▶ Assignment
Starting at the line that contains "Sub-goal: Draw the", output each line exactly as written through the end of the listing below, but leave out the pictures.

Start of Block

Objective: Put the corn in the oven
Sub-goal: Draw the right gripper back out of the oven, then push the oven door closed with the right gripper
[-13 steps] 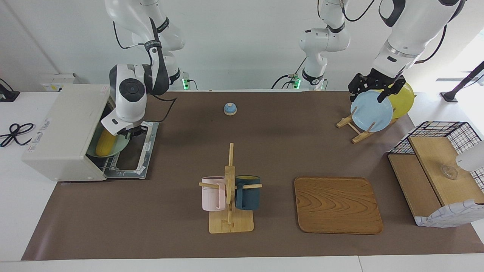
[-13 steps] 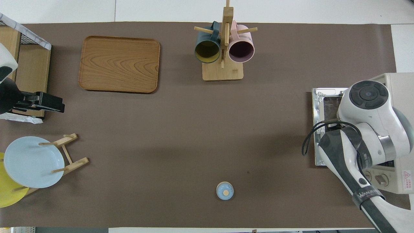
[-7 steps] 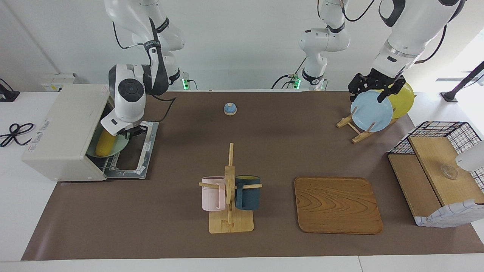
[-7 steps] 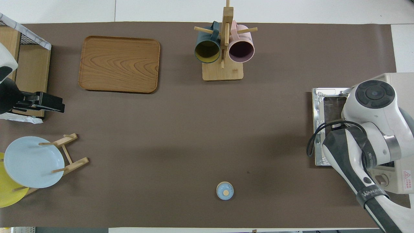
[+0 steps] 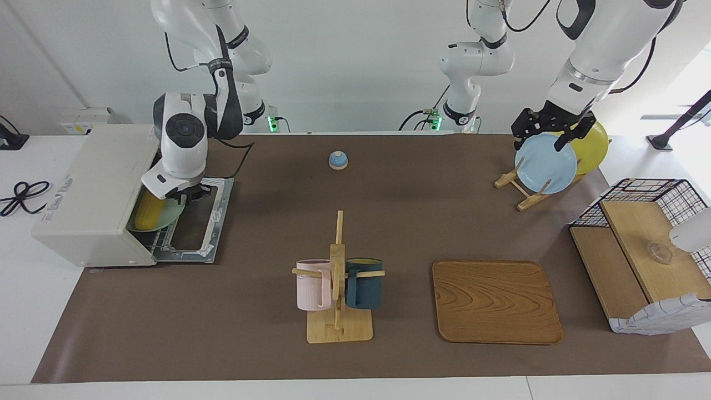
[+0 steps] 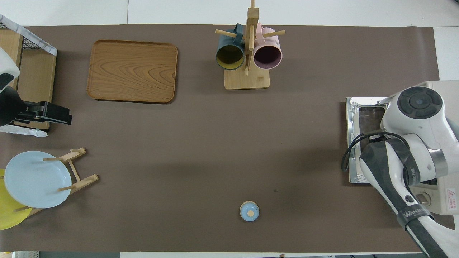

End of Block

▶ The answer
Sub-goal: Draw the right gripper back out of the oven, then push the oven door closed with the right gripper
[-13 steps] 
[-13 steps] 
[-7 steps] 
[-7 steps] 
[+0 steps] 
[+0 steps] 

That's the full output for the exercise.